WHAT TO PRODUCE: In the entries below, find the line with "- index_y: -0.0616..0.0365" and the line with "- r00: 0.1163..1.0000". Reproduce those two lines and every line between them exactly, and nothing more.

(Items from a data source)
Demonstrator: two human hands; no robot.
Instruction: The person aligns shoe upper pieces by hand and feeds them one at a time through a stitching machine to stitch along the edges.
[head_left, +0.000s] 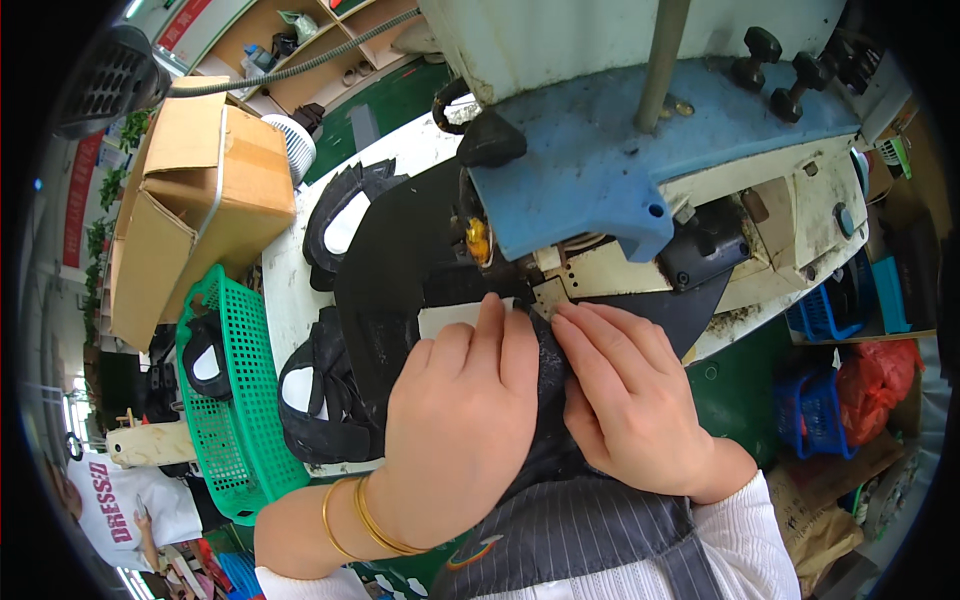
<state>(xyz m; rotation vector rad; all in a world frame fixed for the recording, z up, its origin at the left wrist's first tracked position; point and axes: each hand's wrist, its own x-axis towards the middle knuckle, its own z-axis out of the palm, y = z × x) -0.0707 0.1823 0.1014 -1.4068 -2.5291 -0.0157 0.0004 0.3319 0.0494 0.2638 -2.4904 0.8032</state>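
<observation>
A black fabric piece [549, 365] with a white backing patch [447, 318] lies at the working point of a blue and cream machine [580, 150], over a round black table plate [385, 255]. My left hand [462, 410] bends over it, fingertips pressed together on the patch's edge; its thumb is hidden. On the right side of the piece, my right hand [640, 400] pinches the edge, fingertips beside a small metal plate [549, 296]. Much of the fabric is covered by my hands. Just beyond my fingertips is the machine's head, with a yellowish part [478, 241].
Black pieces with white patches [345, 225] lie on the white tabletop at left, several stacked [325, 400] nearer me. Beside them stand a green basket [235, 400] and a cardboard box [200, 190]. Blue baskets [815, 410] and a red bag [878, 390] sit at right. Another person [125, 510] is at far left.
</observation>
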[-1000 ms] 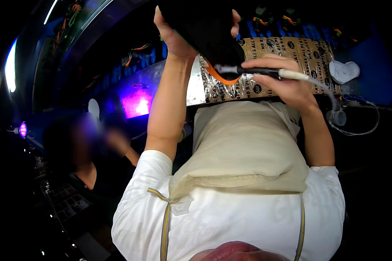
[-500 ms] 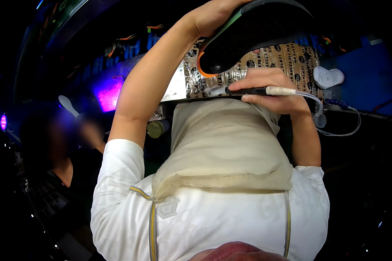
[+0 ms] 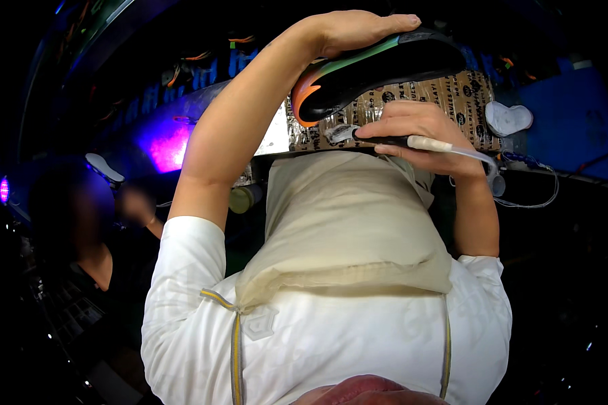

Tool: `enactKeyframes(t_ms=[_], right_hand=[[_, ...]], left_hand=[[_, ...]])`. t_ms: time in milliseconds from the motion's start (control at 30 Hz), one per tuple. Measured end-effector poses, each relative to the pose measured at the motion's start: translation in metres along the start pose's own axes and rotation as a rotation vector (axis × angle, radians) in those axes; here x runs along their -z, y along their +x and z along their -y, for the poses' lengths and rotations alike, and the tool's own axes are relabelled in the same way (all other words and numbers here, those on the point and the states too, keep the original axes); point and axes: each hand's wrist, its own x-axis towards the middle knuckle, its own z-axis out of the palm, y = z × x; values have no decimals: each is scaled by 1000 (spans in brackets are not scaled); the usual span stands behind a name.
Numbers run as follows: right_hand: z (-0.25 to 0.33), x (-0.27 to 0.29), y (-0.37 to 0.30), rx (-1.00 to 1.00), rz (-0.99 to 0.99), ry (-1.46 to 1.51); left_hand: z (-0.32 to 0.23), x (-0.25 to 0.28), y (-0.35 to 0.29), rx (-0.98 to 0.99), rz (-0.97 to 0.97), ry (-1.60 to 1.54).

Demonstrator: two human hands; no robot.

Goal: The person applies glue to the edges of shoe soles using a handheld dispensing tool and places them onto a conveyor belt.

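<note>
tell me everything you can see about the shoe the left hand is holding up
The shoe is dark, mostly black, with an orange patch at its rounded near end and a greenish stripe along its upper edge. It looks smooth and slightly glossy, like rubber or synthetic. It lies tilted, long axis running left to right, raised above the patterned worktop. The left hand grips it from above, fingers spread along its top. Just below, the right hand holds a slim black tool with a white hose near its underside; whether they touch cannot be told.

The person wears a white short-sleeved shirt (image 3: 331, 337) with thin yellow-grey stripes running down on both sides of the chest. Over it hangs a beige apron (image 3: 348, 223) of plain cloth. Both forearms are bare, without gloves or watch.
</note>
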Motion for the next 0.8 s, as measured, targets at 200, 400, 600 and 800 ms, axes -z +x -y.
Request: enactKeyframes(t_ms=[200, 400, 600, 800], right_hand=[[-3, 4, -1, 29, 62, -172], [-10, 4, -4, -38, -149, -144], [-16, 2, -9, -105, -219, -15], [-24, 3, -7, 7, -79, 20]], left_hand=[[16, 4, 5, -19, -70, 128], [34, 17, -9, 86, -173, -31], [54, 23, -22, 105, -352, -220], [94, 38, -31, 1, -394, -424]])
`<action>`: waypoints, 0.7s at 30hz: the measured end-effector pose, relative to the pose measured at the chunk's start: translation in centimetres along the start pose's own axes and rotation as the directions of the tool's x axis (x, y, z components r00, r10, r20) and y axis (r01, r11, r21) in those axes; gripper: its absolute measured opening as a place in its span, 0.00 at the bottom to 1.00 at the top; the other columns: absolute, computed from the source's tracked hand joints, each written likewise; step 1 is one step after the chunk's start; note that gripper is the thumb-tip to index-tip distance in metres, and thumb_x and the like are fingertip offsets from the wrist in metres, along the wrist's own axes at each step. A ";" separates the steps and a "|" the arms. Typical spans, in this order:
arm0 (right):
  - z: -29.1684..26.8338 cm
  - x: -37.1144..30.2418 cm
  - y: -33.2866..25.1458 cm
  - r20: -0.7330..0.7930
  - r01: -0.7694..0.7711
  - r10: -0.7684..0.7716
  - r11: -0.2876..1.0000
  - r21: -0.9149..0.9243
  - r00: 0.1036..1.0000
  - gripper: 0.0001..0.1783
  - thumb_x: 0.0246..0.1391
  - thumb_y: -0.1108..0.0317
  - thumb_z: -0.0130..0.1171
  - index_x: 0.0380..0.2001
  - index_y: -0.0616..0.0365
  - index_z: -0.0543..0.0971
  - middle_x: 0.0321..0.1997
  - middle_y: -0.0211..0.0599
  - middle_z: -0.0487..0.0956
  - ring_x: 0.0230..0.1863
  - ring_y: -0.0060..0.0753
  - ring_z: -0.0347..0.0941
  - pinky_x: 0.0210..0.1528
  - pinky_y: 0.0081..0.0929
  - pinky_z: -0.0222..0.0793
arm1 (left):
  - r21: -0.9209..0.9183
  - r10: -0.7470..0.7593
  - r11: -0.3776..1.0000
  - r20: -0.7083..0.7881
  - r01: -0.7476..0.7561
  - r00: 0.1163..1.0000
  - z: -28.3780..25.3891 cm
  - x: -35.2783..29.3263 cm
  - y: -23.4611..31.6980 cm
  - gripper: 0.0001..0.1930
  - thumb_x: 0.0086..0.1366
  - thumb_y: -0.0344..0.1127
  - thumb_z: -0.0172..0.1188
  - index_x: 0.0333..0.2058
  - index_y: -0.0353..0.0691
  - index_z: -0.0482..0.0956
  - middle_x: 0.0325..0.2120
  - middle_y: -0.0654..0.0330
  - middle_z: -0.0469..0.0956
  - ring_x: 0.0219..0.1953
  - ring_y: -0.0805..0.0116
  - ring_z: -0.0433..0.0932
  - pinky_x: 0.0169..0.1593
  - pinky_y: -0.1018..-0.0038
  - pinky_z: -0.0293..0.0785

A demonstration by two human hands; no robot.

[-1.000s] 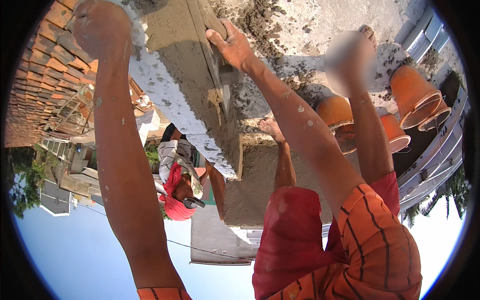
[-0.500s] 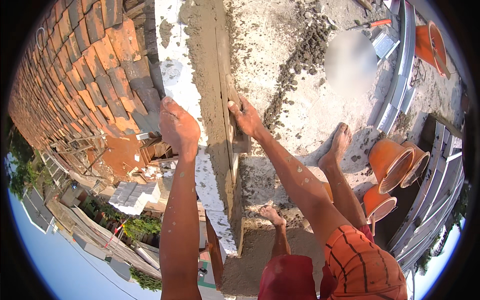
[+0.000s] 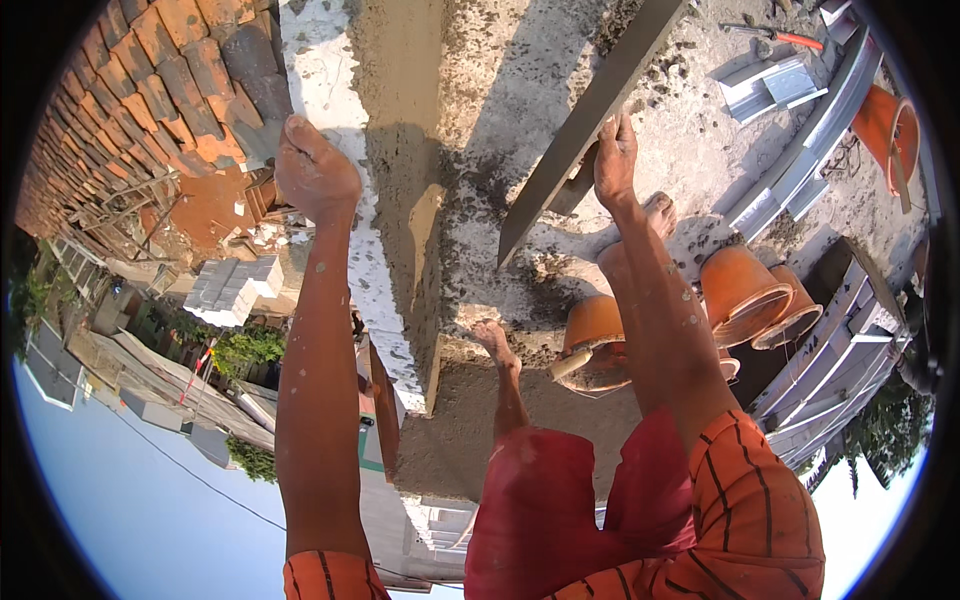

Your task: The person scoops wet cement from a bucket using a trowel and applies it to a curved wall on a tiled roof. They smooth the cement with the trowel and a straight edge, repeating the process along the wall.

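My right hand (image 3: 615, 165) grips a long, grey-brown wooden float (image 3: 590, 130) by a block on its back. The float is tilted and held off the wall, its lower end pointing toward my feet. My left hand (image 3: 318, 178) is a closed fist at the outer edge of the wall's white-splashed strip (image 3: 335, 75); its fingers curl out of sight. Between my hands runs the wall's band of smoothed mortar (image 3: 395, 90), partly in shadow.
Orange buckets (image 3: 735, 290) stand at the right, one with a handled tool (image 3: 570, 364) at its rim. Metal channels (image 3: 800, 160) and a red-handled tool (image 3: 798, 40) lie farther up. Left of the wall are roof tiles (image 3: 180, 75) and a drop to lower ground. My bare feet (image 3: 492, 340) stand right of the wall.
My right hand has lifted the float off the wall's side and swung it to the right. My left hand stays closed at the outer edge. The view has shifted.
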State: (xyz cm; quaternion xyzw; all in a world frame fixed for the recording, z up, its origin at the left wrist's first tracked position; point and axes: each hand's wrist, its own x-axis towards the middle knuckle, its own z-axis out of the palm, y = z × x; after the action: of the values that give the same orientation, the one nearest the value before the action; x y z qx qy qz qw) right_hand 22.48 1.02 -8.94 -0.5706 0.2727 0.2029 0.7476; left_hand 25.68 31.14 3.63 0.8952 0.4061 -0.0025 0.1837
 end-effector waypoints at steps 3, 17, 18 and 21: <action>3.5 -6.3 5.9 0.066 0.043 -0.049 0.995 0.085 0.997 0.31 0.62 0.49 0.50 0.60 0.58 0.64 0.35 0.28 0.74 0.31 0.17 0.69 0.32 0.21 0.69 | -0.007 0.028 1.000 0.004 -0.028 1.000 0.8 0.3 -0.1 0.28 0.69 0.51 0.34 0.33 0.30 0.75 0.25 0.46 0.76 0.30 0.45 0.73 0.37 0.56 0.66; -5.7 -3.8 3.6 -0.165 -0.453 0.432 0.740 -0.498 0.887 0.33 0.62 0.59 0.46 0.62 0.69 0.54 0.38 0.43 0.75 0.42 0.41 0.72 0.43 0.36 0.73 | -0.156 0.173 0.974 0.048 -0.164 0.984 2.0 2.0 -2.6 0.21 0.69 0.47 0.40 0.43 0.34 0.73 0.30 0.60 0.73 0.33 0.66 0.71 0.41 0.69 0.67; -7.3 -2.4 2.0 -0.119 -0.422 0.421 0.762 -0.492 0.899 0.35 0.62 0.59 0.46 0.64 0.69 0.51 0.40 0.45 0.75 0.43 0.42 0.72 0.46 0.38 0.72 | -0.034 0.193 0.981 0.040 -0.192 0.980 0.3 2.4 -3.2 0.18 0.67 0.45 0.43 0.41 0.34 0.72 0.29 0.60 0.72 0.31 0.66 0.71 0.39 0.70 0.68; -10.0 0.7 -3.8 -0.005 -0.124 0.130 0.933 -0.338 0.991 0.39 0.61 0.58 0.50 0.66 0.67 0.47 0.40 0.45 0.75 0.42 0.39 0.72 0.48 0.38 0.70 | 0.198 0.272 0.937 0.097 -0.287 0.957 1.6 4.7 -6.4 0.12 0.61 0.39 0.52 0.35 0.34 0.71 0.26 0.60 0.72 0.27 0.67 0.71 0.32 0.71 0.68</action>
State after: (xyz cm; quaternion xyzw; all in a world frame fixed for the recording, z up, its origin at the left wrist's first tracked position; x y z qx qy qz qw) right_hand 23.54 -9.66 -8.58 -0.6698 0.2638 0.2995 0.6261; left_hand 24.41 37.89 -0.66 0.9575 0.2657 -0.0498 0.1005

RESULT:
  - index_y: -0.0616..0.0365
  - index_z: -0.0543..0.0971
  - middle_x: 0.0321..0.1997
  - middle_y: -0.0211..0.0599
  - middle_z: -0.0487..0.0956
  - ring_x: 0.0230..0.1863
  - ring_y: -0.0060..0.0753
  - ring_z: -0.0347..0.0941
  - pinky_x: 0.0210..0.1528
  - pinky_y: 0.0081..0.0929
  - pinky_z: -0.0222..0.0793
arm1 (left):
  - r21: -0.9209..0.9183
  - r10: -0.7470..0.7593
  - r11: -0.3776..1.0000
  - r20: -0.7083..0.7881
  - r01: -0.7476..0.7561
  - r00: 0.1163..1.0000

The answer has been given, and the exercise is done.